§ **PROBLEM STATEMENT**:
Would you count the lines below that contain the string "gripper" and reply with that number only?

§ **EXERCISE DATA**:
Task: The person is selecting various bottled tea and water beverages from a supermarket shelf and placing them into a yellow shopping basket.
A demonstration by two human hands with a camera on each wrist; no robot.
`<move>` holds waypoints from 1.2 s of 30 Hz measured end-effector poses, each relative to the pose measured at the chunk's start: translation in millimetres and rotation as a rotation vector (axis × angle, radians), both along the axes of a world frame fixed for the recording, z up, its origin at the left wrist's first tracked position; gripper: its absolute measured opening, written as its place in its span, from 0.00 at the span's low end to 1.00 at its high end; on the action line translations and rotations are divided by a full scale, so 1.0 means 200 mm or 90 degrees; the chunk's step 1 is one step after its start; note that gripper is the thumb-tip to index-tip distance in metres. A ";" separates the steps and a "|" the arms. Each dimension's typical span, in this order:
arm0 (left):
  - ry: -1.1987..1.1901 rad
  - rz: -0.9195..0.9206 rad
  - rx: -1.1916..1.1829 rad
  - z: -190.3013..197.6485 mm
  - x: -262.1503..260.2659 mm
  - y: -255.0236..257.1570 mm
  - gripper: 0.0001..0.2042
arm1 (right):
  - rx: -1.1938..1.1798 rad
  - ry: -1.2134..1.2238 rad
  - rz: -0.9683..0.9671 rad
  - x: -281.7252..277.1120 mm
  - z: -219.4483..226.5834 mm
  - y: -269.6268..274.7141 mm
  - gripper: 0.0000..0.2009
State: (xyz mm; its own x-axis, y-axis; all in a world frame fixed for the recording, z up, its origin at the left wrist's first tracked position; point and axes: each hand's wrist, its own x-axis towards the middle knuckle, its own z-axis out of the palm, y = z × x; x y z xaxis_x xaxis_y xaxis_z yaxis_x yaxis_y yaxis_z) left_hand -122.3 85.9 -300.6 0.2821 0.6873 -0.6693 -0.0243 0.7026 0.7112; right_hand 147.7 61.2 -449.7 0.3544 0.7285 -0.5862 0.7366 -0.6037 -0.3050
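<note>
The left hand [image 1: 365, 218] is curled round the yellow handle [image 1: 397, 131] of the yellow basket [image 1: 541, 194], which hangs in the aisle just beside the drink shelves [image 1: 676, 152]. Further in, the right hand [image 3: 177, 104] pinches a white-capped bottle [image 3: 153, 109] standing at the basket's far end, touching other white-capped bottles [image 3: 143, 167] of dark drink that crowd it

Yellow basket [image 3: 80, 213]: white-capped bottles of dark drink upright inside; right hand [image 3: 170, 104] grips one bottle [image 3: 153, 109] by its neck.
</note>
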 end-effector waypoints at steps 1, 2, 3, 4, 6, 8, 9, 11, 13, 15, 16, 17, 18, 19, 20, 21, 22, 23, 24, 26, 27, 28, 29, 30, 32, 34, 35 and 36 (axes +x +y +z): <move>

§ **RESULT OF THE TASK**:
3